(Problem details): Output range, inclusive: from the line containing "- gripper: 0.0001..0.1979" to the line containing "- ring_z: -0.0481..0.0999". Restate those lines from the data below word for word and only those.
§
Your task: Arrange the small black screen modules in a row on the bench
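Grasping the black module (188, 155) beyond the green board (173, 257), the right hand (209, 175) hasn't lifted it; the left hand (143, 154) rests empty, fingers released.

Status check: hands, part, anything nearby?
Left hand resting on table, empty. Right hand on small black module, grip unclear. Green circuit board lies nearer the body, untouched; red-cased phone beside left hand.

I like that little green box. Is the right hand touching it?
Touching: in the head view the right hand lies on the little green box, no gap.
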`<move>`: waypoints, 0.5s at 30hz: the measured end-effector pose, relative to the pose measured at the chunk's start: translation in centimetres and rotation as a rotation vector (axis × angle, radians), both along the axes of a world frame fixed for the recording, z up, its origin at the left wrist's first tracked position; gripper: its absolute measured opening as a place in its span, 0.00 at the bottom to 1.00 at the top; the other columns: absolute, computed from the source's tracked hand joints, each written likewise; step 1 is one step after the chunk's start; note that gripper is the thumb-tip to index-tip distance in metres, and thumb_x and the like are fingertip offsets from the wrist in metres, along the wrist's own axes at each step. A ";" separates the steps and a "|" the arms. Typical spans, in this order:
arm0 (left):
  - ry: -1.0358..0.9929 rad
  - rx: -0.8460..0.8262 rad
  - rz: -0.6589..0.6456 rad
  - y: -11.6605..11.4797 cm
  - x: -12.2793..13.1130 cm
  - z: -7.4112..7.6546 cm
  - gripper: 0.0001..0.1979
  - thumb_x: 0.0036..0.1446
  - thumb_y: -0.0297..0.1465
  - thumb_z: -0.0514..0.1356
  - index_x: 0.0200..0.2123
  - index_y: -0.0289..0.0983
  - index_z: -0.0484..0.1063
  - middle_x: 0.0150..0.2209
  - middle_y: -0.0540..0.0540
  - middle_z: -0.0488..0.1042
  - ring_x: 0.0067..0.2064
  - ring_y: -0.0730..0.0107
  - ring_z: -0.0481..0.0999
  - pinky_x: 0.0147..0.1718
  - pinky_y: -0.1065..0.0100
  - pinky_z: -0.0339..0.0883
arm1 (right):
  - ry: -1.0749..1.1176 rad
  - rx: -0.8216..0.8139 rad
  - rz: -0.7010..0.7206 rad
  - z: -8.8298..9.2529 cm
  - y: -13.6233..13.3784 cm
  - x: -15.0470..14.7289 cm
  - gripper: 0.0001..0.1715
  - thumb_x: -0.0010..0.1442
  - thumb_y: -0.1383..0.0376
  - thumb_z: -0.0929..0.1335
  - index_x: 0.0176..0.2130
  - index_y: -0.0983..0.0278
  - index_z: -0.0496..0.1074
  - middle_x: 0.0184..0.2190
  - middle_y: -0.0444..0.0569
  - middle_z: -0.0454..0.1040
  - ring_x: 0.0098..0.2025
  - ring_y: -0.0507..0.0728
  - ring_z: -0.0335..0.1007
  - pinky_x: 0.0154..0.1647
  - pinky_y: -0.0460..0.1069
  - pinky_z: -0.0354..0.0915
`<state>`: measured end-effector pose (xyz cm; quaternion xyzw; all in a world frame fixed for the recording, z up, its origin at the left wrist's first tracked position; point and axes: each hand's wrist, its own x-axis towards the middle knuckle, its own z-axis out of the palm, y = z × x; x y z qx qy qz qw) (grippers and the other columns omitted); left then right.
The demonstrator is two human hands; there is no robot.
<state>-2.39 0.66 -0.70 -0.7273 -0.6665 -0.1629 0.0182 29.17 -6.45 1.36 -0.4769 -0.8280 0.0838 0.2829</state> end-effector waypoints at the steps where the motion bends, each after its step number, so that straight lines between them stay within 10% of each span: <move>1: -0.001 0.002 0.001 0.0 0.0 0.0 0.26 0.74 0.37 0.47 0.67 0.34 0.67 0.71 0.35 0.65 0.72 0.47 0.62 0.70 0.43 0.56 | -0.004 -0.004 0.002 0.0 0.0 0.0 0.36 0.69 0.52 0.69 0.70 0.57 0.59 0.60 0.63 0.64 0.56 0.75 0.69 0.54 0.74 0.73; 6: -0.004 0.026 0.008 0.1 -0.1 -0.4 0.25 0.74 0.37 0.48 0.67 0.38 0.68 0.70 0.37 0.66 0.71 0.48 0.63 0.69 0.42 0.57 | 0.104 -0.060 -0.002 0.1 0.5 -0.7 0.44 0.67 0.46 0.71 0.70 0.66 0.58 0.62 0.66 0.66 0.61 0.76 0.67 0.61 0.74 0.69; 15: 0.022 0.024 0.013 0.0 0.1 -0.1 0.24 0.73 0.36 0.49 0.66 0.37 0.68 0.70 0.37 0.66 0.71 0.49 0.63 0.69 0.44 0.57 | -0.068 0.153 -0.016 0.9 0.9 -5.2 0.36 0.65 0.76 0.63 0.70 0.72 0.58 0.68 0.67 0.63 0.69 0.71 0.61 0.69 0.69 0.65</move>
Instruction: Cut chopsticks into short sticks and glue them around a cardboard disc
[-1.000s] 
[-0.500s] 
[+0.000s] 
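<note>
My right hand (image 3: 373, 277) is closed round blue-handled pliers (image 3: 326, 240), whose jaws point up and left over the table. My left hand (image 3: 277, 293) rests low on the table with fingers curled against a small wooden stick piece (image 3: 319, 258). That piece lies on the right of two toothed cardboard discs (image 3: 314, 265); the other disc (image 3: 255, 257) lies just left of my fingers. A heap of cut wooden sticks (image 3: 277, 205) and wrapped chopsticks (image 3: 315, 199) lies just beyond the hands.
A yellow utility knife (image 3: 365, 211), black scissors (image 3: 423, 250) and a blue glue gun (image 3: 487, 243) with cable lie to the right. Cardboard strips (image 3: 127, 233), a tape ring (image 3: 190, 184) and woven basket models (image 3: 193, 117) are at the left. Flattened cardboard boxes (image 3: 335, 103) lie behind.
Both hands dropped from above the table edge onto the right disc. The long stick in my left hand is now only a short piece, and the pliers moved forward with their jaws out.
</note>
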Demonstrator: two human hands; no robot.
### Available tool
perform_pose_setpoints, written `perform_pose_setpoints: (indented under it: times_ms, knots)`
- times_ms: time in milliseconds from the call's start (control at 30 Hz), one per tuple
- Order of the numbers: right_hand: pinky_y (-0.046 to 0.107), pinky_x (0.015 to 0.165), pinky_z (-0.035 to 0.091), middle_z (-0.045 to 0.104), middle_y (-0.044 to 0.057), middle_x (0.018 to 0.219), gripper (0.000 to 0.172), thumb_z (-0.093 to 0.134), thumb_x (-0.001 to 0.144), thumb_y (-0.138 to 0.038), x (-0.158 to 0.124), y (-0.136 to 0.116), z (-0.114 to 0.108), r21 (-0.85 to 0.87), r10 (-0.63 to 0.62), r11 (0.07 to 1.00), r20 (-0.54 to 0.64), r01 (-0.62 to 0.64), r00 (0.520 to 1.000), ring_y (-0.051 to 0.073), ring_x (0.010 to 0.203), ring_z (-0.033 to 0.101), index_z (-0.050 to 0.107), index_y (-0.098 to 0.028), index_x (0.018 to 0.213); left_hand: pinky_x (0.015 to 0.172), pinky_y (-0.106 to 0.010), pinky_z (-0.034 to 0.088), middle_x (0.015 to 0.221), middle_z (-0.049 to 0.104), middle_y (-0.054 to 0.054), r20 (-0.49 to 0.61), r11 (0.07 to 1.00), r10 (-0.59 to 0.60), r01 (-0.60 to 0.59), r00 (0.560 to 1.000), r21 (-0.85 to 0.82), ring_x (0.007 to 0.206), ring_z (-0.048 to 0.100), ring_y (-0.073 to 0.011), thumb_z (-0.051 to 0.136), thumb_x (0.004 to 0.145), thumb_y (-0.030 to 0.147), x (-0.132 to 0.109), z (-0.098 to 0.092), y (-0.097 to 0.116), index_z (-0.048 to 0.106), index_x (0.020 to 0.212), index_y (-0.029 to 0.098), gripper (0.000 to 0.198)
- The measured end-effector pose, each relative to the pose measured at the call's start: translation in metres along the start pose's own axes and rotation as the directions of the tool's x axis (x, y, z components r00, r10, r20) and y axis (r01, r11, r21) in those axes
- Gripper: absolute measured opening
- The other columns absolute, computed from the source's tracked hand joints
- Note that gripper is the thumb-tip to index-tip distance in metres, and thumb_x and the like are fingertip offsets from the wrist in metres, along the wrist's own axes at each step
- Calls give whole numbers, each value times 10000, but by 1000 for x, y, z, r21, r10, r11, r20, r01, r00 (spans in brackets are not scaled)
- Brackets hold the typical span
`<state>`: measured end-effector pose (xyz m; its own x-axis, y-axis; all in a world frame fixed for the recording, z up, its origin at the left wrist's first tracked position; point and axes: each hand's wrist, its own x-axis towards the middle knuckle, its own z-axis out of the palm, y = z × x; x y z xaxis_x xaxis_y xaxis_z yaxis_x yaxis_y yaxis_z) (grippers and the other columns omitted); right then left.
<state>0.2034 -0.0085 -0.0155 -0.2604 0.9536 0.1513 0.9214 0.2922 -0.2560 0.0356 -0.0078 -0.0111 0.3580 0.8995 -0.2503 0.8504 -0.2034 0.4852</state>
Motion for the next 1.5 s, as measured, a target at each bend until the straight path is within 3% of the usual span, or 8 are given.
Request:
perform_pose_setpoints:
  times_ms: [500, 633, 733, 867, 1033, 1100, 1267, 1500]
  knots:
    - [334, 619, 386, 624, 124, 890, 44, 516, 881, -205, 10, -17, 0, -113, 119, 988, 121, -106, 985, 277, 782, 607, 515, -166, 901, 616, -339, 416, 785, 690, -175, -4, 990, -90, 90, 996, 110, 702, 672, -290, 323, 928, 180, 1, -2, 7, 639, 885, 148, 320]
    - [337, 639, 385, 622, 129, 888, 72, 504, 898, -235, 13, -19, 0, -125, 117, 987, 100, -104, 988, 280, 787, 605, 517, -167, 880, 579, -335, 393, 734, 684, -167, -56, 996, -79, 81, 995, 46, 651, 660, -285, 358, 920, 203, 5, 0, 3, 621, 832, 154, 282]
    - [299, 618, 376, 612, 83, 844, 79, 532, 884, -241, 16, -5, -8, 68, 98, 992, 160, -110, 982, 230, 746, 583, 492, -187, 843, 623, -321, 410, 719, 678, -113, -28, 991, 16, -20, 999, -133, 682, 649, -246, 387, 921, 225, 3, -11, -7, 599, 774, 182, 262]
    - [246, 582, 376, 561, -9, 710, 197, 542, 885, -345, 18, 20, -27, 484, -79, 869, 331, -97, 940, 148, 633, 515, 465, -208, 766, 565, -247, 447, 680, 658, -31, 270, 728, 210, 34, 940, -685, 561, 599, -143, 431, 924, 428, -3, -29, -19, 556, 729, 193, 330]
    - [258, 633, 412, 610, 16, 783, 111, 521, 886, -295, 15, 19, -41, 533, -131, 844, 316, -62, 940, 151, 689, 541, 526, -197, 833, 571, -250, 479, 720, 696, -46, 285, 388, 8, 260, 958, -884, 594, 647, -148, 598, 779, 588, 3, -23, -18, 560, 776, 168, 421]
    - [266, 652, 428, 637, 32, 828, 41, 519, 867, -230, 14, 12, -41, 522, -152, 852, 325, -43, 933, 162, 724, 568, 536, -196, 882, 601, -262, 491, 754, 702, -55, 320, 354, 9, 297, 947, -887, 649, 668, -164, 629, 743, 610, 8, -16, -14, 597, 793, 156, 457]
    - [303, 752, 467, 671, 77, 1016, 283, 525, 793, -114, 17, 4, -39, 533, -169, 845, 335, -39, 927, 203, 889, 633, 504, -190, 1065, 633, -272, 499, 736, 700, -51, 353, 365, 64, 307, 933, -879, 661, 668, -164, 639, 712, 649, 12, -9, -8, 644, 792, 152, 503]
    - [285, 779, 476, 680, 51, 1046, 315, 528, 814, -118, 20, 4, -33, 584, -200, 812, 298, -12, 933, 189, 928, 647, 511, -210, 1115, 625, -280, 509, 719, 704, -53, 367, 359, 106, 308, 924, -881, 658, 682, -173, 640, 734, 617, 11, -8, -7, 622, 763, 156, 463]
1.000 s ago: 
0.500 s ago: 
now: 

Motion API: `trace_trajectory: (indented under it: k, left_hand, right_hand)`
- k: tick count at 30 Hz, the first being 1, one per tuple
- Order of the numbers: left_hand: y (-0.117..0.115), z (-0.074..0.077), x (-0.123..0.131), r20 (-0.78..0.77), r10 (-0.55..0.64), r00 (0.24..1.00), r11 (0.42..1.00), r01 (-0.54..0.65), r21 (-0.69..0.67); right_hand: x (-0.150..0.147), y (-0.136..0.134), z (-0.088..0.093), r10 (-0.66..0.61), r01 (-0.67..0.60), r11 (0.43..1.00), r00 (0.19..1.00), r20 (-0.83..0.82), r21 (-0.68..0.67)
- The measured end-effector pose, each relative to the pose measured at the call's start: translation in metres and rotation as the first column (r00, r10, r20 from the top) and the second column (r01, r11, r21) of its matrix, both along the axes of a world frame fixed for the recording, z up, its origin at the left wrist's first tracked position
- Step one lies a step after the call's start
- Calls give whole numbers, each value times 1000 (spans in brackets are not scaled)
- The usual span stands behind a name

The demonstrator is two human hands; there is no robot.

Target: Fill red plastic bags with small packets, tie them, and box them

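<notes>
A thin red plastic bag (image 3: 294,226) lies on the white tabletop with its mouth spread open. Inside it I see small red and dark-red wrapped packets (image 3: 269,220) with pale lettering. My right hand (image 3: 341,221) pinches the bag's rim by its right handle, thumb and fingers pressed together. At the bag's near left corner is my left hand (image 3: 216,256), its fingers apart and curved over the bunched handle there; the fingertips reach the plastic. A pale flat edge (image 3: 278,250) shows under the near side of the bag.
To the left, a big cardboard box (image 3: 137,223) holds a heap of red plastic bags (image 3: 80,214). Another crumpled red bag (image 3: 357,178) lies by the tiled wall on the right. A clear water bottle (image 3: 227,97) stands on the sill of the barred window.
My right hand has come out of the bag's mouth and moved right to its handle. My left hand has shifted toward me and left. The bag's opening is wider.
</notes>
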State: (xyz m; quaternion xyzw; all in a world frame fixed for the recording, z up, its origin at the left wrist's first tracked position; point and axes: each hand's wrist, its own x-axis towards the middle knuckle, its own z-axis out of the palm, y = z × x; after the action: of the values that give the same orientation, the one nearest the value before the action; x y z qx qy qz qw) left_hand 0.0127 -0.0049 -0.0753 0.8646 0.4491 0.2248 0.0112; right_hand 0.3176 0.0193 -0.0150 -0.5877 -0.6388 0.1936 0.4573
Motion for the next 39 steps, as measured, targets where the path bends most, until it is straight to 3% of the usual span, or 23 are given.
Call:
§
(Task result):
  - gripper: 0.0001..0.1979
  - thumb_x: 0.0036..0.1446
  - thumb_y: -0.0297..0.1465
  - thumb_z: -0.0514..0.1356
  - index_x: 0.0200..0.2123
  - index_y: -0.0289..0.0983
  - index_z: -0.0484..0.1063
  - middle_x: 0.0150..0.2209
  - middle_y: -0.0540..0.0540
  - middle_z: -0.0488..0.1042
  - ring_x: 0.0067..0.2064
  - ring_y: -0.0730..0.0107
  - ring_z: -0.0481..0.0999

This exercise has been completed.